There you have it. If I borked something, feel free to leave a comment and let me know.

NOTES:
[1] FireFox has a component API that can load objects written in other languages but I chose not to spend time learning those details.
[2] An old version of my implementation that used a sequential loop (which is described in this post) to execute the Apriori Algorithm. View
[3] A newer version that uses JavaScript 1.7 Generators to implement a chunked Apriori Algorithm. View

UPDATE
This code was hosted on an old server. I created a public github repository to be the new permanent host.
http://github.com/mulicheng/Fireshare

34 Comments »

  1. im doing mca.
    can u help me about apriori algorithm source code in java how run that java program

    Comment by pallavi — March 3, 2008 @ 7:05 am

  2. Could you please help me about apriori algorithm source code in C or any language

    Comment by belal — March 3, 2008 @ 4:19 pm

  3. Could you please help me about apriori algorithm source code in C or any language, and send to my email please:

    belal_master2004@yahoo.com

    Comment by belal — March 3, 2008 @ 4:21 pm

  4. For Java, you might have a look at Weka.

    As far as providing sources in “any language”, isn’t that what this post already did? The sources are in JavaScript for this particular implementation.

    Comment by Dennis — March 3, 2008 @ 7:28 pm

  5. hello,
    I have big problem in apriori algorithm,that is I want to read data from .txt files (transaction file)
    and print out strong rules for dicisin maker
    but all codes must be in java language
    this is my project for college but there is
    no one help me.please, if you can help me send an email.
    thank you……

    Comment by lina — March 14, 2008 @ 9:58 am

  6. I couldn’t give much more help than I have here. The linked source code completely implements the algorithm. Just study it and translate it to Java.

    Comment by Dennis — March 14, 2008 @ 10:07 am

  7. thank you…

    Comment by lina — March 14, 2008 @ 10:12 am

  8. Could you please help me about apriori algorithm source code in C

    Comment by Rashmika — June 4, 2008 @ 3:33 am

  9. I suggest looking at this implementation in C:
    http://www.borgelt.net//apriori.html.

    The program works very well and the source is provided for you to look at.

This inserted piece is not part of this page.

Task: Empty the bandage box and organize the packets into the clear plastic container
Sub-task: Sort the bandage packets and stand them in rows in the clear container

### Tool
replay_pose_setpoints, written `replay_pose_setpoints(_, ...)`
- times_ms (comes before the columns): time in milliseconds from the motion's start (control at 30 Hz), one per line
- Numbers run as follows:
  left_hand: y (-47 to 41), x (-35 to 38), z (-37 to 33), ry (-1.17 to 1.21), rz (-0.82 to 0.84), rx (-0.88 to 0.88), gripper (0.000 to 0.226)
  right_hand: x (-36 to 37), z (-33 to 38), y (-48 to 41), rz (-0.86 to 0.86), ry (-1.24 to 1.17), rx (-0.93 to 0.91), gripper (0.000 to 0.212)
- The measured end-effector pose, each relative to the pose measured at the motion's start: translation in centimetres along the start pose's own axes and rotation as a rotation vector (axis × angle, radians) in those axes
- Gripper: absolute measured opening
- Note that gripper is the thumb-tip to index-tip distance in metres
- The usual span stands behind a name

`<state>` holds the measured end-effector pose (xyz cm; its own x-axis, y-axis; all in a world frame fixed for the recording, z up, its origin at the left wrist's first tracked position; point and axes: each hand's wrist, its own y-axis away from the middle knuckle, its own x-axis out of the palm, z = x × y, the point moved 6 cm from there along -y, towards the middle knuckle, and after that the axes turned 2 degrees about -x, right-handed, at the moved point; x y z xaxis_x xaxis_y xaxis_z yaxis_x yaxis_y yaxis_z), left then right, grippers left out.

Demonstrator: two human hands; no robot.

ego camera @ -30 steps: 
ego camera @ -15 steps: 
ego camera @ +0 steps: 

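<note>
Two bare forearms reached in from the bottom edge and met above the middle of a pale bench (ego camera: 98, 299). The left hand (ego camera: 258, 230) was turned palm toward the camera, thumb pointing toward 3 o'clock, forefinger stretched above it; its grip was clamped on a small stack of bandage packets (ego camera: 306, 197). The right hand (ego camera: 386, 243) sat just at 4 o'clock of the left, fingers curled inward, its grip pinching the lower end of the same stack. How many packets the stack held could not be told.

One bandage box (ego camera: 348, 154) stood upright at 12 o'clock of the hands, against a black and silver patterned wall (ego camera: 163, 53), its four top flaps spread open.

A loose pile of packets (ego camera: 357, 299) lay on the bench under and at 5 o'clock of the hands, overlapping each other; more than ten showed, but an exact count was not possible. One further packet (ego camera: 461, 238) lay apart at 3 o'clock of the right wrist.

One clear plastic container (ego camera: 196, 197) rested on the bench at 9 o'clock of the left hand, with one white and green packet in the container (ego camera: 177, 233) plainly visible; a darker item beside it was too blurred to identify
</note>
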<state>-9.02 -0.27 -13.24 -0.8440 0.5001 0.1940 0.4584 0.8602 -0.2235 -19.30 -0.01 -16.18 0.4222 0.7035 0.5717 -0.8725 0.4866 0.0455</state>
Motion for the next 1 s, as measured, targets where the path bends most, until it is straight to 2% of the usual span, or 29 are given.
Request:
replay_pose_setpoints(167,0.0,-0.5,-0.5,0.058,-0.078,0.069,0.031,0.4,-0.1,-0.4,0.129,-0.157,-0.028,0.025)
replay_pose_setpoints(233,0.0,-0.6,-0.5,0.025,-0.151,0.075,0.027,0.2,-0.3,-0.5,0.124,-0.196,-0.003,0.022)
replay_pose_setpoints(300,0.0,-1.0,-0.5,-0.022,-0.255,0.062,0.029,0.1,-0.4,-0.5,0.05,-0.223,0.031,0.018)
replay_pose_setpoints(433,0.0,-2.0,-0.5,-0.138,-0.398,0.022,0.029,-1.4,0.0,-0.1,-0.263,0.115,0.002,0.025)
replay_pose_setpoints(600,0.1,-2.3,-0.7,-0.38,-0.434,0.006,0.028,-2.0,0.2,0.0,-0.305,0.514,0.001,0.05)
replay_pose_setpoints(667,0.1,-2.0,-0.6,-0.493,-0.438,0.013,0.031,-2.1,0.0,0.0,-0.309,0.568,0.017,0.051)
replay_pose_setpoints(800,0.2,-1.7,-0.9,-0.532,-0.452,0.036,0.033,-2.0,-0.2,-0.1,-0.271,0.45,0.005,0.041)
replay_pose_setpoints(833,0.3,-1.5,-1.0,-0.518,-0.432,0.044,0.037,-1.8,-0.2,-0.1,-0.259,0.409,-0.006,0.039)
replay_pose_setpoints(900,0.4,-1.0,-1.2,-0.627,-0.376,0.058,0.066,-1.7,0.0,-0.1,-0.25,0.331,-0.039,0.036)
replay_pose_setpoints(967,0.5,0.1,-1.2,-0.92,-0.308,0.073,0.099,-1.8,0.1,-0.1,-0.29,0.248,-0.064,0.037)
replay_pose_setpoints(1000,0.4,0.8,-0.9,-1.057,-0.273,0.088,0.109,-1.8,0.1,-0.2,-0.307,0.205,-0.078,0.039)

    Comment by Dennis — June 9, 2008 @ 7:11 am

  10. im doing mca.
    can u help me about apriori algorithm source code in java how run that java program

    Comment by sathish.v — July 11, 2008 @ 11:37 am

  11. You might try
    Weka.

    Comment by Dennis — July 11, 2008 @ 11:38 am

  12. We have discovered new technique to mine frequent item set using graph but it only take much more memory but Time is reduced and Updating is very very easy when both Transactional Data Base & min-support count is changed………..Can I express it as IEEE paper… If any way
    there is to reduce memory consumption ….Help Me…

    Comment by S.NAGARAJAN — December 26, 2008 @ 3:49 am

  13. i need appriori algorithm to search frequently used nodes in mobile ad hoc networks .please provide this code as soon as possible which is executable in network simulator 2(NS2)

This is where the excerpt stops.